Please repeat the listing exactly, with every line intact.

╭──

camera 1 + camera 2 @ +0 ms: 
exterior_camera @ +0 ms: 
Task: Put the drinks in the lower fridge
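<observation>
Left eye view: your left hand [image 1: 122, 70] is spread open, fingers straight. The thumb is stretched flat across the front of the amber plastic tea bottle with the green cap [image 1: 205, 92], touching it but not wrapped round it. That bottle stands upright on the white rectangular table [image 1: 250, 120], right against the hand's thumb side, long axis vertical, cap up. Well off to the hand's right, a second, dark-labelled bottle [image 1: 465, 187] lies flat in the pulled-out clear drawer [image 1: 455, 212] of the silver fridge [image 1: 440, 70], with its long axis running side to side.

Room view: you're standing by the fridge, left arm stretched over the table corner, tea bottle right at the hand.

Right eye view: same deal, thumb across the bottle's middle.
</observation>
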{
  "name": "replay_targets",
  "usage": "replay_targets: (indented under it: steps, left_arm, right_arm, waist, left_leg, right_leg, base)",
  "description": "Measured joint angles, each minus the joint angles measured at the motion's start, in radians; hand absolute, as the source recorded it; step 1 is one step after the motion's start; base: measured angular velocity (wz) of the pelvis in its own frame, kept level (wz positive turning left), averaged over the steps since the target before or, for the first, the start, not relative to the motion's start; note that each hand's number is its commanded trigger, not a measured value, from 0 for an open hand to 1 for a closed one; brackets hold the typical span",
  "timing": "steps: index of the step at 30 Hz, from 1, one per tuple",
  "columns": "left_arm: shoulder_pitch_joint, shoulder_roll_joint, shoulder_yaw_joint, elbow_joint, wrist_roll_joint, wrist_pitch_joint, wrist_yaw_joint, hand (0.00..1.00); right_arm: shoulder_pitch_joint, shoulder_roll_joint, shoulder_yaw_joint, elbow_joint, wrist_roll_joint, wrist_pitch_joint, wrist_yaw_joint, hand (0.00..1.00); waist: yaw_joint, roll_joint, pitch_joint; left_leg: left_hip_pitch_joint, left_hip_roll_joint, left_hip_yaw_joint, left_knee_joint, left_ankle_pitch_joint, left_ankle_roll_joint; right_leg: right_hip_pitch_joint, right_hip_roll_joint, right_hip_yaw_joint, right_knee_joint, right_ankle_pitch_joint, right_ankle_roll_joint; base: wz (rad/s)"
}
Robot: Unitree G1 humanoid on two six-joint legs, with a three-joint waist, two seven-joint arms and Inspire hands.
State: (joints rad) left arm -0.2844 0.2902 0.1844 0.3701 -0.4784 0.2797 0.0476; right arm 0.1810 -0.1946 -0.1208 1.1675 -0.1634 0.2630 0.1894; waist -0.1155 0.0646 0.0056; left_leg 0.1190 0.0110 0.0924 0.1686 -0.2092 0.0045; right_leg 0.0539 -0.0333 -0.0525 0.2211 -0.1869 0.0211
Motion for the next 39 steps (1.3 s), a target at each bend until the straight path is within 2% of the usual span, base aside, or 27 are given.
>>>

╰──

* _Result of this exercise_:
camera 1 + camera 2 @ +0 ms: 
exterior_camera @ +0 ms: 
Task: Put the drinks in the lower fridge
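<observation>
Left eye view: your left hand [image 1: 122, 70] is spread open, fingers straight. The thumb is stretched flat across the front of the amber plastic tea bottle with the green cap [image 1: 205, 92], touching it but not wrapped round it. That bottle stands upright on the white rectangular table [image 1: 250, 120], right against the hand's thumb side, long axis vertical, cap up. Well off to the hand's right, a second, dark-labelled bottle [image 1: 465, 187] lies flat in the pulled-out clear drawer [image 1: 455, 212] of the silver fridge [image 1: 440, 70], with its long axis running side to side.

Room view: you're standing by the fridge, left arm stretched over the table corner, tea bottle right at the hand.

Right eye view: same deal, thumb across the bottle's middle.
</observation>
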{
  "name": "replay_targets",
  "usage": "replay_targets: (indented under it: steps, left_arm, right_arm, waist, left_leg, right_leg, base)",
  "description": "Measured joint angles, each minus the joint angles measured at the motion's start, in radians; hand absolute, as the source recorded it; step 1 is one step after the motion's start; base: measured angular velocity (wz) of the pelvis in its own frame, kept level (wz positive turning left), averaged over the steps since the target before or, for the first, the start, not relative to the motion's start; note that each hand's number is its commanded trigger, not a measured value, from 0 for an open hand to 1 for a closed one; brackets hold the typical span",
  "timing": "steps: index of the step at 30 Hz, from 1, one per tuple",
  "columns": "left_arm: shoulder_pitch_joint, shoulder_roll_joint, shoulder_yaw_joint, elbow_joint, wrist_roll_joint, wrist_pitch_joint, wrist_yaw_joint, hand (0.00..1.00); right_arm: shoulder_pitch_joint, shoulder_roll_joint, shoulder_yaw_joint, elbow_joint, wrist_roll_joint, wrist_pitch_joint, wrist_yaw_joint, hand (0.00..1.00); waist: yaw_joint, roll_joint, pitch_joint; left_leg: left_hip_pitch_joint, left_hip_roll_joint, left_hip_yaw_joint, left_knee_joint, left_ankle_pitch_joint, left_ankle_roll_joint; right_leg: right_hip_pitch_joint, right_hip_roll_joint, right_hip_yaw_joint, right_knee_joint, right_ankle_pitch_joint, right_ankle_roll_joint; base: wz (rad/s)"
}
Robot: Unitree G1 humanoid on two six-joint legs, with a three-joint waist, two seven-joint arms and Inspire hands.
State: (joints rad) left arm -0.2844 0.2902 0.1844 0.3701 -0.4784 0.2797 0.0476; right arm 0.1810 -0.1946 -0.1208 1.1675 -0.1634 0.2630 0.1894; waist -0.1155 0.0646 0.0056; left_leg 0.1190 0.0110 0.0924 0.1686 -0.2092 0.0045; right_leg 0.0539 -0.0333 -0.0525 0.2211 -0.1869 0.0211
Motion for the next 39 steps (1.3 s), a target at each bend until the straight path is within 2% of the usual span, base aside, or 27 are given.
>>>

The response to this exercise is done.